Disruptive Tech and Entertainment
Digital streaming platforms. Subscription-based movie ticketing services. 4K Ultra HD.
Innovative technology is transforming the ways in which your customers acquire and consume their favorite entertainment. And the technology is constantly changing.
As an entertainment company, how can you use take advantage of technical disruption within your industry? IDEA faculty members Michael D. Smith and Rahul Telang conduct tech-driven research on the cutting edge of the industry to ensure that you are staying ahead of trends from the moment of creative conception to the release date.
Research Results
Despite industry-wide anxiety over digital used book marketplaces, only 16% of Amazon’s used book sales cannibalize new book sales. Each year, the used book marketplace generates more than $87.92 million in total welfare to society.
While media producers often delay the digital releases to promote physical sales, this strategy increases demand for pirated content. By releasing material over both channels simultaneously, content creators can improve sales and reduce piracy.
Our comprehensive literature review has characterized the impact of online markets on long tail and blockbuster products, digital word-of-mouth for promoting content, and overall Internet consumer behavior.
Combining tiered pricing with reduced album pricing leads to an 18% increase in label revenue and a 23% increase in consumer surplus. Even without tiered pricing, unbundled albums substantially outperform “album-only” pricing policies.
Recently, publishers have experimented with delaying eBook availability to bolster hardcover sales. However, our research found that delaying eBook availability does not increase print book sales. In fact, it also reduces eBook sales by 43.8%.
Online peer review systems are largely self-regulating. Even when movies are artificially promoted or demoted in peer rating lists, these movies quickly return to their true quality position through subsequent reviews.
The introduction of digitial distribution channels does not negatively impact the cross-channel sales of digital movies. Instead, these promotions often precipitate a positive spillover across purchase and rental channels.
Our novel method of measuring information diffusion in online music communities has revealed that the users are six times more likely to diffuse a new song to their peers than they would be in the absence of this community.
We have demonstrated that the ranking mechanism used by search engines does not factor in the conversion rate of longer key phrases. As such, our research shows that placement in the top position does not guarantee optimized revenues.

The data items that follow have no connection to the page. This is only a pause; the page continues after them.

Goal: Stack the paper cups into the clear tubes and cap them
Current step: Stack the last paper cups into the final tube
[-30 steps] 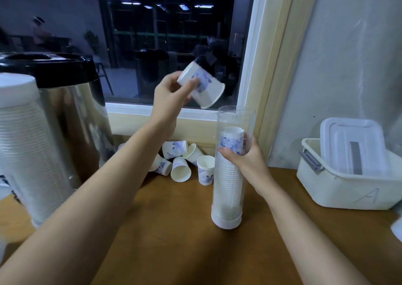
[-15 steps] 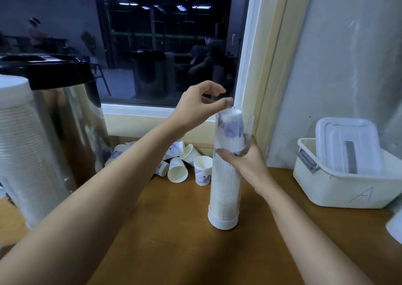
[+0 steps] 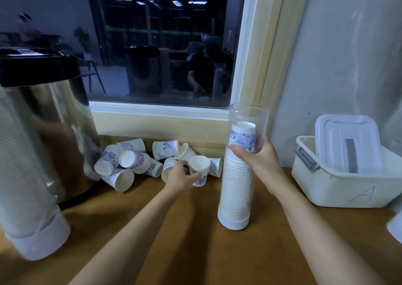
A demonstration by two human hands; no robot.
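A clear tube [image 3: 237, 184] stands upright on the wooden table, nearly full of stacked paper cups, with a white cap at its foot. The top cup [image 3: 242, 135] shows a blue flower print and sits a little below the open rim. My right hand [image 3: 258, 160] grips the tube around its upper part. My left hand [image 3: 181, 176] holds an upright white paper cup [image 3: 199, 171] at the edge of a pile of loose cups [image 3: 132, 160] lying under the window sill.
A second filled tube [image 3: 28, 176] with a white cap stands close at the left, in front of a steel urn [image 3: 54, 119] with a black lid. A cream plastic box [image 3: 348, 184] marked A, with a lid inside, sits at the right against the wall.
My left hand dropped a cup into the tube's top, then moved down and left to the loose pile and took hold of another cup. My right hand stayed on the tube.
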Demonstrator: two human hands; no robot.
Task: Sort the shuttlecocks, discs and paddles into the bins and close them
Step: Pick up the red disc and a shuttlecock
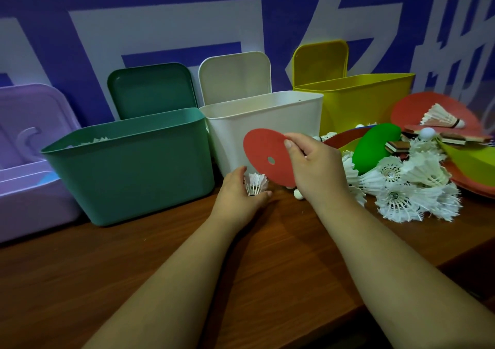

Using the occurrence of major snowstorms during a movie’s opening weekend as an external “shock” to the local market, we found that theatrical attendance directly impacts subsequent DVD/Blu-ray demand: a 10% decline in theatrical attendance results in an 8% reduction in DVD/Blu-ray demand.
In light of the absence of research on the causal impact of ad expenditure, we have found that television advertisements have an effect on product demand and purchase decisions. On average, a $3 million Super Bowl ad yields an additional $8.4 million in opening weekend box office revenue.
Based on data from over 33,000 concerts in the United States from 2000 to 2011, we have found that the digital music era has led musicians to turn to touring as their primary source of revenue. As a result, artists tour more often and visit venues across a wider geographic dispersion.